_Records for processing:_
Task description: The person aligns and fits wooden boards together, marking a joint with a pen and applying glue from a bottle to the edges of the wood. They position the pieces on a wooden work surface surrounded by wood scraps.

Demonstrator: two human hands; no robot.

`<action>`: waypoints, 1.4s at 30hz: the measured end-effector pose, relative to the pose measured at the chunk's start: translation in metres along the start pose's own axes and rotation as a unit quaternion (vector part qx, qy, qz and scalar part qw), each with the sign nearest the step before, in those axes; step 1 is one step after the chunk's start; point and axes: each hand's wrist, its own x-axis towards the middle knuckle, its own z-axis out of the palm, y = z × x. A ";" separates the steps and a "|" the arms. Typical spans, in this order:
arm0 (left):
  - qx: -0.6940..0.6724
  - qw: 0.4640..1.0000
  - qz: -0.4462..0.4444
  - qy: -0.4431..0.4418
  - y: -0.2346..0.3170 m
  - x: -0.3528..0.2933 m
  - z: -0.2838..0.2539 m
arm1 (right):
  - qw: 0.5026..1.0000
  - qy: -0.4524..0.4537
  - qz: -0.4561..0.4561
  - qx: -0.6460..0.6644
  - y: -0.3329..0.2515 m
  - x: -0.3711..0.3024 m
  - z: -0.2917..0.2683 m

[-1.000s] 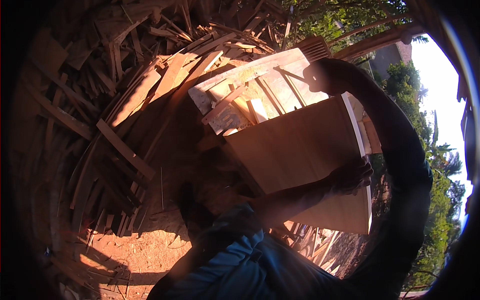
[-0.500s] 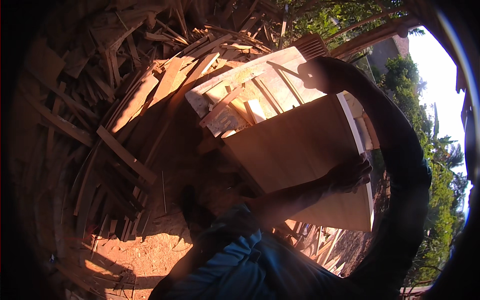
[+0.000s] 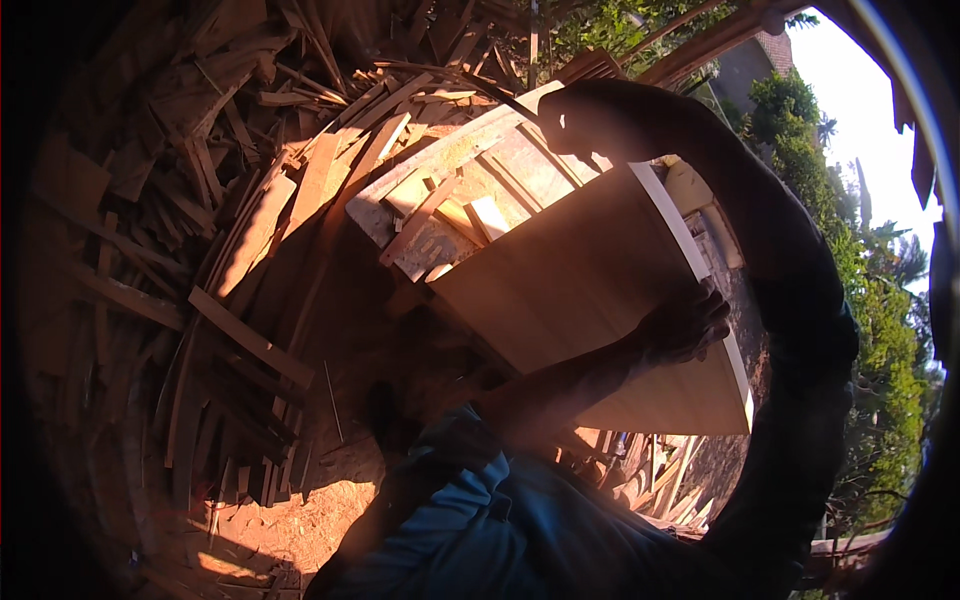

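Note:
A large brown wooden panel with a pale edge stands tilted in front of me. My left hand lies across its face, fingers curled closed at the pale edge on the right. Beyond the panel's upper edge my right hand is closed, deep in shadow, around a long, thin, dark tool. The tool points away to the upper left; its exact kind is too dark to make out. Behind the panel, a sunlit worktable bears wooden strips, small blocks and sawdust.
Heaps of offcuts and boards fill the left and far side. One loose board lies slanted at the left. More scrap strips lie below the panel. Green bushes and a wooden beam are at the right.
My right hand has moved up and left with the dark tool, which now reaches farther out over the table. The left hand stays at the panel's edge; the whole view has shifted slightly.

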 end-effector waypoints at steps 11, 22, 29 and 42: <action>0.019 0.995 0.001 -0.101 -0.012 0.004 -0.038 | 0.948 0.242 0.183 0.094 0.097 -0.301 0.165; 0.089 0.897 -0.382 0.205 -0.142 -0.025 -0.155 | 0.874 0.146 0.072 0.458 0.113 -0.384 0.223; -0.241 0.747 -0.571 0.241 -0.154 -0.020 -0.126 | 0.929 0.233 0.035 0.286 0.230 -0.402 0.264; -0.254 0.765 -0.564 0.177 -0.197 -0.054 -0.150 | 0.562 0.521 0.065 0.639 0.327 -0.358 0.538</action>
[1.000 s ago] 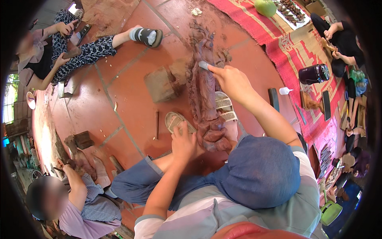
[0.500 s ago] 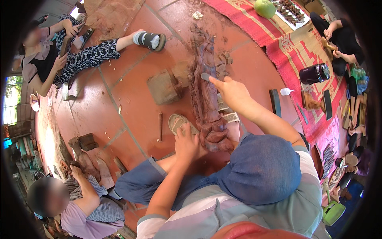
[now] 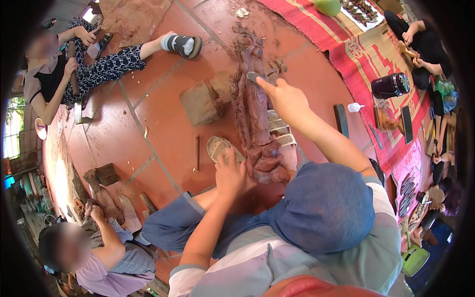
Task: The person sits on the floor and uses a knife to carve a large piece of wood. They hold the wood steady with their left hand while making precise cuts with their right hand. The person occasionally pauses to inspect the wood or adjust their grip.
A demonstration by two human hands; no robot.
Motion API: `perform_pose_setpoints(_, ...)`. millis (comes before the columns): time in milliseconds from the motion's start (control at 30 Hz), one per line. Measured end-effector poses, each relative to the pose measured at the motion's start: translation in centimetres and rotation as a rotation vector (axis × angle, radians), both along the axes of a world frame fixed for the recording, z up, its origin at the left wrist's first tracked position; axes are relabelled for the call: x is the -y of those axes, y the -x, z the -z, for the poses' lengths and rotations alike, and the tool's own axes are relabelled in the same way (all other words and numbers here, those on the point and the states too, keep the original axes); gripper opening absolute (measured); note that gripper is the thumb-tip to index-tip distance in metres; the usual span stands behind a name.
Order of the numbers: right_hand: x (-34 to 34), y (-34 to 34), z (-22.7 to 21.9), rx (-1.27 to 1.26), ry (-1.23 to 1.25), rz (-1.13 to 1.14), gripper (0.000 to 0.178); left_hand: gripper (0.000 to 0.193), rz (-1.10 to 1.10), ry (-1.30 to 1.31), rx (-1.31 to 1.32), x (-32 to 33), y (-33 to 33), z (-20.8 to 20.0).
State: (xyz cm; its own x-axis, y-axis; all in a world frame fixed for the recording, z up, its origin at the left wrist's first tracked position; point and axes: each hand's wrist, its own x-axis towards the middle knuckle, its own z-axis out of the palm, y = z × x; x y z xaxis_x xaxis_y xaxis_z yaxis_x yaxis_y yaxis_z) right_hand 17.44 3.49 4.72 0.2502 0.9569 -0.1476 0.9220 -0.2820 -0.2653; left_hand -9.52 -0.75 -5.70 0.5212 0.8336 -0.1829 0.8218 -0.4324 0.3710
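Note:
A carved reddish-brown wooden statue (image 3: 257, 109) lies between my feet, its far end pointing away from me. My right hand (image 3: 287, 101) reaches over its right side, fingers closed round a small flat grey piece (image 3: 253, 76) whose rounded end touches the upper carving. Whether that piece is a scraper or folded abrasive cannot be made out. Left of the statue's near end, my left hand (image 3: 231, 173) rests on my lower leg above the sandal (image 3: 221, 148), fingers stretched and apart, holding nothing.
Left of the statue are a wooden block (image 3: 200, 104) and a thin rod (image 3: 197, 153) on the tiles. A red patterned mat (image 3: 356, 64) bears a dark thermos (image 3: 391, 86); a white bottle (image 3: 354, 107) lies by its edge. Other people sit at left and right.
My right hand has shifted the grey piece farther up the statue, away from me. My left hand stays on my leg. At upper left a person's wooden tool has turned more upright.

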Motion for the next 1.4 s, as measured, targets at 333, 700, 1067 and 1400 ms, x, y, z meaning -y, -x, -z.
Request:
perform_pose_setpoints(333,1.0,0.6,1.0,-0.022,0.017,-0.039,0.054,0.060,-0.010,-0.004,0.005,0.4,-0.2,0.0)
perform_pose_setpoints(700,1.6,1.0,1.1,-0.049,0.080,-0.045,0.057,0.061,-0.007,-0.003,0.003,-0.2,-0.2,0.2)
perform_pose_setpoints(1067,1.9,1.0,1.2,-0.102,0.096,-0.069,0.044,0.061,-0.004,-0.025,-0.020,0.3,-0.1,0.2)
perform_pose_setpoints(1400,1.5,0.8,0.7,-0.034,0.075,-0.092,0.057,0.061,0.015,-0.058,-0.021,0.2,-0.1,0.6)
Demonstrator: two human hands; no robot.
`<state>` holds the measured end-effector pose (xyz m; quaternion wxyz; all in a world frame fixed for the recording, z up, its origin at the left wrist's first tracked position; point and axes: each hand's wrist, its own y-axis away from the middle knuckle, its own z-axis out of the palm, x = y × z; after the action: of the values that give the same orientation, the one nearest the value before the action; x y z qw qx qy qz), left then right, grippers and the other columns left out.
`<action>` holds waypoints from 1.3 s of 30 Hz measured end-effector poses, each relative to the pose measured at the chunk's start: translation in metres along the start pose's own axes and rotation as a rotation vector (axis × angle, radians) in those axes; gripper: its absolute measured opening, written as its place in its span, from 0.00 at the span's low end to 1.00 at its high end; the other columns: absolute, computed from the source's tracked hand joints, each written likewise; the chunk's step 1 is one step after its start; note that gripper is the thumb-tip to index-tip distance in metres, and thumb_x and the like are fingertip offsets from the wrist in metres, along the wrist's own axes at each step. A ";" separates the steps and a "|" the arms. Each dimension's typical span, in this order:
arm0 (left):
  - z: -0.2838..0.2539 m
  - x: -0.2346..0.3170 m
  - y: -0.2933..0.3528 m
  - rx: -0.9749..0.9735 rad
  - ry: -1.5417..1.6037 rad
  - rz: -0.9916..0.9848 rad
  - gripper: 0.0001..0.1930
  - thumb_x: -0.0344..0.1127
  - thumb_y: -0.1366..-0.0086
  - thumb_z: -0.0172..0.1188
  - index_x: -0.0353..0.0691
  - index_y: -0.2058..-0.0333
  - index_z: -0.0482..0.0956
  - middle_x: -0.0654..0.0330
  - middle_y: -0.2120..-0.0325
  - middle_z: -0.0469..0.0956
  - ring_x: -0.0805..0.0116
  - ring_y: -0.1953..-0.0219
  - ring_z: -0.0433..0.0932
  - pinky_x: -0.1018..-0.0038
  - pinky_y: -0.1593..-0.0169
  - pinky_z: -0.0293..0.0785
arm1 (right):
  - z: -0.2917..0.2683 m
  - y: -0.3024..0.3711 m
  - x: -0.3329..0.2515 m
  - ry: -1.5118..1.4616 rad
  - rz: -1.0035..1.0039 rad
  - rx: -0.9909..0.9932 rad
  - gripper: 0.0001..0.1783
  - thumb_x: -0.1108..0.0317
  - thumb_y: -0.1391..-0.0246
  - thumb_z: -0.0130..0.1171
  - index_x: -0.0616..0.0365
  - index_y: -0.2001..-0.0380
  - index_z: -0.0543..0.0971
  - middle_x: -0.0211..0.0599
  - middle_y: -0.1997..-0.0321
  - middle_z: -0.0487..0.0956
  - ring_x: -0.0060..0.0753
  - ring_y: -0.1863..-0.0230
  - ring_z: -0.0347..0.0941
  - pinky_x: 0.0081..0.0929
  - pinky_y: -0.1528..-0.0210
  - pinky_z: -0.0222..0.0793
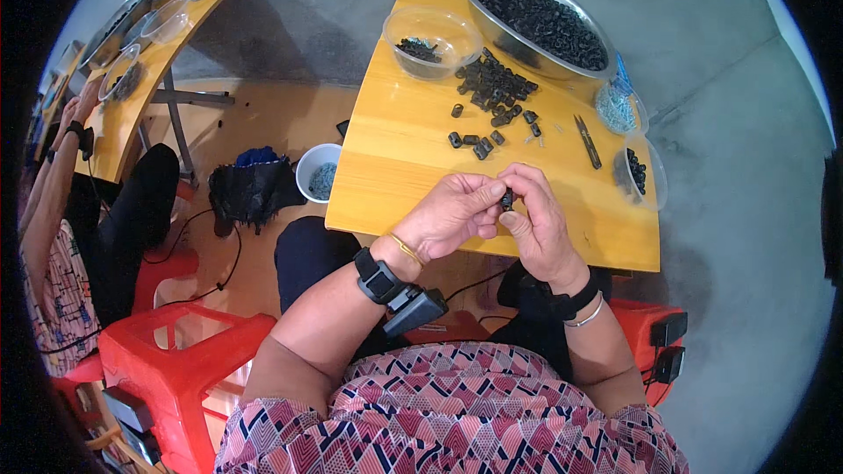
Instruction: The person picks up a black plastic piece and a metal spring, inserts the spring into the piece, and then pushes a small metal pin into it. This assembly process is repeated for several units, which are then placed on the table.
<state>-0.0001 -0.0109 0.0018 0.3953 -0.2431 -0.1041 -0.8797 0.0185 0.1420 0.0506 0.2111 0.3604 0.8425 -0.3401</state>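
Close to the table's near edge, my left hand [455, 211] and my right hand [542, 224] meet, fingertips pinched together. Between them is a small black plastic part [507, 199], gripped from both sides and partly covered by the fingers. Beyond the hands, a loose pile of similar black parts [496, 88] spreads over the yellow wooden table [399, 154], with several strays nearer to me. A pair of dark tweezers or snips [587, 142] lies right of the pile. Tiny pale pieces lie beside the strays, too small to make out.
A large metal basin [492, 22] full of black parts stands at the far edge. Clear tubs [457, 66] sit left and right. A white bucket [307, 167] and red stool [145, 338] stand on the left, where another person [66, 202] sits at a second table.
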 end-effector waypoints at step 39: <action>0.000 -0.005 -0.001 0.029 0.069 0.130 0.07 0.33 0.41 0.51 0.37 0.69 0.75 0.64 0.80 0.72 0.76 0.76 0.69 0.79 0.70 0.67 | 0.020 0.007 0.003 -0.214 0.260 0.328 0.07 0.77 0.51 0.50 0.63 0.66 0.67 0.32 0.72 0.71 0.19 0.71 0.68 0.16 0.68 0.65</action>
<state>0.0018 -0.0067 -0.0010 0.4582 -0.2132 -0.0870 -0.8585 0.0242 0.1325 0.0326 0.2798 0.4573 0.6954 -0.4785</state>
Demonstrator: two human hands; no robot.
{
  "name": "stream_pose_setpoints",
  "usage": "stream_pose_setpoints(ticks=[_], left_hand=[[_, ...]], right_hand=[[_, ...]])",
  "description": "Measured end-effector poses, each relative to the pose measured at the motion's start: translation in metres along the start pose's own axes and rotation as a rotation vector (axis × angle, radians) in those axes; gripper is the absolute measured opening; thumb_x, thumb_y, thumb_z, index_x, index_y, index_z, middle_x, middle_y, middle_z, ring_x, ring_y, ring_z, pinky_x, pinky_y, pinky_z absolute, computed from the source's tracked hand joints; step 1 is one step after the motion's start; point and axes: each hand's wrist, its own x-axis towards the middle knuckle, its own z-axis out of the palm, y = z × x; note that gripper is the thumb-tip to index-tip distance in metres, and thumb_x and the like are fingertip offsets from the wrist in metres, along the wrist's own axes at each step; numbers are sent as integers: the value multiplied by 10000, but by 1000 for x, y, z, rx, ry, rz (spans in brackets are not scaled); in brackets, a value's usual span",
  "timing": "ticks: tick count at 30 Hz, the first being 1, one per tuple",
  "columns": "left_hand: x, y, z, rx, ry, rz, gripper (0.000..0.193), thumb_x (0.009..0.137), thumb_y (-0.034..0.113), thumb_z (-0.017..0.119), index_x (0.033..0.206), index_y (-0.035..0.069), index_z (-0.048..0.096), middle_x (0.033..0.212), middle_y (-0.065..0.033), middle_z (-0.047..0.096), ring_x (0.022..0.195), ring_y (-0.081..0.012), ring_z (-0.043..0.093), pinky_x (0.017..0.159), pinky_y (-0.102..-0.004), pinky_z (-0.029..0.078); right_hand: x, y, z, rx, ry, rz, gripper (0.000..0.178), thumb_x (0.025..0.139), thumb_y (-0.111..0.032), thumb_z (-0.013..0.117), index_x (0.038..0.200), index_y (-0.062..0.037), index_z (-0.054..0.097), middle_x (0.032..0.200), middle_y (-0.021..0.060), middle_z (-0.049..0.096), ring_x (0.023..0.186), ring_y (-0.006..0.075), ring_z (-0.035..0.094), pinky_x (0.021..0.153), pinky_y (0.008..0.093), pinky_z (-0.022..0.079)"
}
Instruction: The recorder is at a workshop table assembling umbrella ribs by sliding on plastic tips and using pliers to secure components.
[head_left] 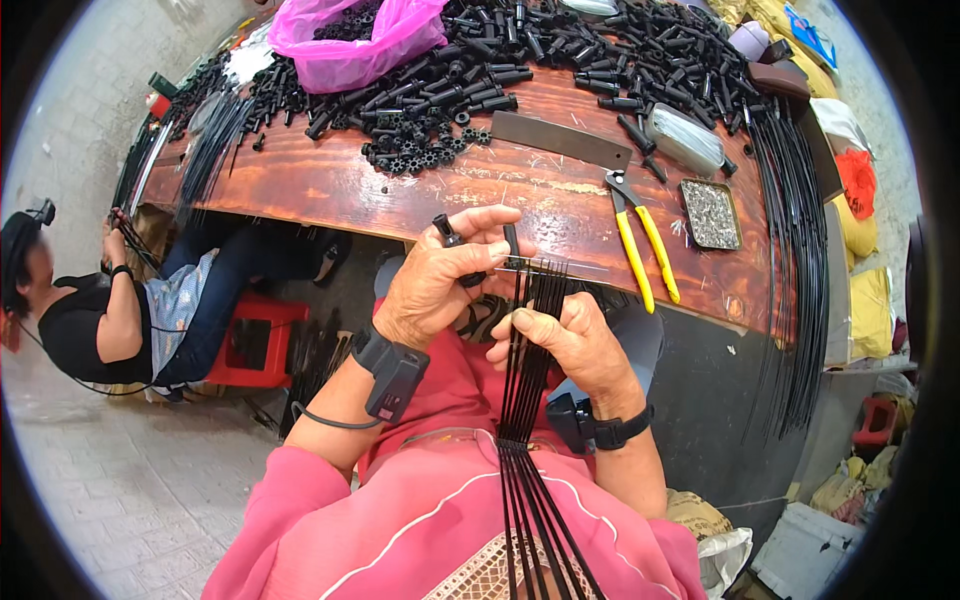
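Our right grip closes thumb and fingers around a bundle of thin black rods that runs down over our pink top. Our left grip, partly curled, holds a black plastic piece; 1 short black tube sits near the rods' upper ends. Beyond, on the table, lie yellow-handled pliers.
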Motion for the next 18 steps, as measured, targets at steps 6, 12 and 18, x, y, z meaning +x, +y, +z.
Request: stream_pose_setpoints(ticks=[6,12,18], left_hand=[[1,-4,-5,44,-37,25,373,869,6,622,1239,-3,579,968,-45,602,955,-166,633,760,-270,546],[1,-1,-6,87,-75,5,440,849,40,664,1271,-6,552,991,-75,628,923,-177,640,771,-293,550],[7,-2,-7,178,-62,59,443,836,55,681,1257,-10,562,1002,-102,653,873,-185,649,765,-311,557]], right_hand=[[-2,-3,8,99,43,13,303,959,-239,587,957,50,678,761,114,700,683,163,686,649,279,563],[-2,3,-1,20,5,28,324,955,-269,594,932,42,680,762,109,697,677,167,684,638,284,565],[-2,5,0,1,22,-20,335,953,-282,597,898,38,683,757,110,696,675,169,685,636,283,565]])
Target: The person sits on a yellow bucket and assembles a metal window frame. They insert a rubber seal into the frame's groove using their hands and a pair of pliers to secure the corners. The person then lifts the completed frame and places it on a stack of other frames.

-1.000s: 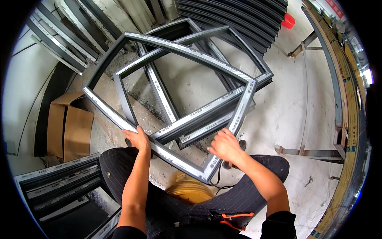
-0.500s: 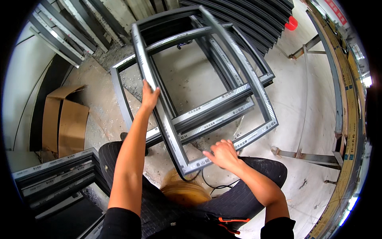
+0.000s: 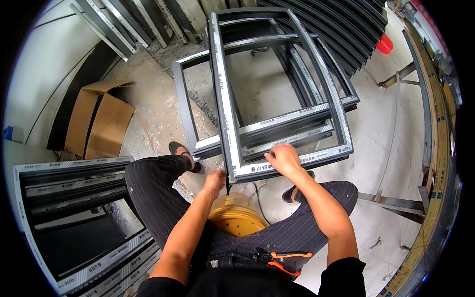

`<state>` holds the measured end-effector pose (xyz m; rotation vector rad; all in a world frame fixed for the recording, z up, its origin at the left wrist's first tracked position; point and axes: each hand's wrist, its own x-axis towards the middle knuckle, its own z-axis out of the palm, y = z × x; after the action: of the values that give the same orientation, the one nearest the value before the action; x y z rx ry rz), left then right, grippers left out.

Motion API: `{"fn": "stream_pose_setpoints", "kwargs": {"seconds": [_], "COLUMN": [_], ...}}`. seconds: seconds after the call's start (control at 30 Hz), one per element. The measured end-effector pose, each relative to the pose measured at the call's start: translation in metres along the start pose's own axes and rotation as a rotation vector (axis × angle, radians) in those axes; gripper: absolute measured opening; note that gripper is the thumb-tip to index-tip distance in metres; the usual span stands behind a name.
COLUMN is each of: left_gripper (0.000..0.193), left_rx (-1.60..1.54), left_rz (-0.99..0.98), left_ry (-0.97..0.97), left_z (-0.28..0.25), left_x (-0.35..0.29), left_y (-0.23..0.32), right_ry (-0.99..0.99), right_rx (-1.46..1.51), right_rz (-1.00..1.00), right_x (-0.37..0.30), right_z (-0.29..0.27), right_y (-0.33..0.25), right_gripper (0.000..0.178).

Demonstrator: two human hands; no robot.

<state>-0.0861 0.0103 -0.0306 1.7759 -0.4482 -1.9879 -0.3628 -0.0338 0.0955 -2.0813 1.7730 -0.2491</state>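
Past a yellow bucket (image 3: 239,219), my left hand (image 3: 214,182) curls near a corner of the top gray frame (image 3: 224,91), my right hand (image 3: 286,160) at its near edge; whether either pinches, I cannot tell. It lies across other frames (image 3: 184,99).

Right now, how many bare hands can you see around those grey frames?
2. The right hand is over the near bar of the top frame; the left hand is by that frame's near left corner. I see no sign of others hidden.
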Motion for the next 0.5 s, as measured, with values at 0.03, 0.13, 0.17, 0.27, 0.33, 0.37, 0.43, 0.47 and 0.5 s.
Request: {"fn": "stream_pose_setpoints", "kwargs": {"seconds": [0.03,0.13,0.17,0.27,0.33,0.37,0.43,0.47,0.5], "left_gripper": [0.036,0.033,0.03,0.025,0.023,0.022,0.022,0.022,0.022], "left_rx": [-0.08,-0.078,-0.054,-0.091,-0.095,-0.073,-0.088,-0.093,-0.095], "left_rz": [-0.027,-0.046,-0.025,-0.002,0.012,0.022,0.044,0.05,0.055], "left_ry": [-0.066,-0.052,-0.061,-0.123,-0.13,-0.104,-0.061,-0.041,-0.024], "left_z": [0.003,0.009,0.009,0.001,0.002,0.004,0.007,0.007,0.009], "left_x": [-0.01,-0.04,-0.049,-0.058,-0.057,-0.054,-0.05,-0.05,-0.052], "left_y": [-0.01,-0.029,-0.031,-0.036,-0.037,-0.04,-0.045,-0.047,-0.044], "right_ry": [0.116,0.017,-0.129,-0.608,-0.774,-0.692,-0.542,-0.52,-0.496], "right_rx": [-0.001,0.142,0.22,0.298,0.371,0.235,0.023,0.009,-0.004], "right_rz": [-0.063,-0.078,-0.101,-0.215,-0.239,-0.293,-0.339,-0.347,-0.351], "right_x": [-0.005,-0.045,-0.064,-0.127,-0.173,-0.193,-0.215,-0.219,-0.221], "right_z": [-0.011,-0.056,-0.067,-0.088,-0.072,-0.065,-0.059,-0.056,-0.054], "right_y": [-0.012,-0.053,-0.063,-0.092,-0.103,-0.109,-0.126,-0.13,-0.133], "right_gripper": [0.029,0.033,0.032,0.031,0.035,0.033,0.03,0.03,0.03]}}
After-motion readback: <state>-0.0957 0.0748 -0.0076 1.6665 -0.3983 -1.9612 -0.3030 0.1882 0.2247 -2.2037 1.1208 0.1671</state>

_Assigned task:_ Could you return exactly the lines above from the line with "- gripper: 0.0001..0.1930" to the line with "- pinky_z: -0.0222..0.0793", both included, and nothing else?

_Your response:_
  - gripper: 0.0001..0.1930
  - thumb_x: -0.0344..0.1127
  - thumb_y: -0.1366..-0.0086
  - thumb_z: -0.0172..0.1188
  - index_x: -0.0353..0.0691
  - index_y: -0.2058..-0.0333
  - index_z: -0.0482..0.0956
  - middle_x: -0.0654..0.0330
  - middle_y: -0.2120..-0.0325
  - middle_z: -0.0469..0.0956
  - ring_x: -0.0805..0.0116
  - ring_y: -0.1953..-0.0219
  - ring_z: -0.0433..0.0932
  - pinky_x: -0.1018..-0.0038
  - pinky_y: -0.1593..-0.0169
  - pinky_z: -0.0293..0.0785
arm1 (right):
  - z: -0.2917..0.2683 m
  - y: -0.3024..0.3711 m
  - x: -0.3329..0.2515 m
  - ry: -1.5118..1.4616 rad
  - rz: -1.0035..1.0039 rad
  - rx: -0.9909..0.9932 rad
  - gripper: 0.0001..0.1783
  - thumb_x: -0.1108..0.0317
  - thumb_y: -0.1391..-0.0246
  - thumb_z: -0.0130..0.1171
  - index_x: -0.0616..0.0365
  - index_y: -0.2001..-0.0380
  - index_z: -0.0543..0.0971
  - middle_x: -0.0211..0.0599
  - middle_y: -0.1997..-0.0321
  - middle_z: -0.0487..0.0956
  - ring_x: -0.0060..0.0753
  - ring_y: -0.1863..-0.0230
  - ring_z: -0.0347..0.0941
  - pinky_x: 0.0081..0.0929
  - pinky_y: -0.1528..-0.0210
  - pinky_z: -0.0222..0.0793

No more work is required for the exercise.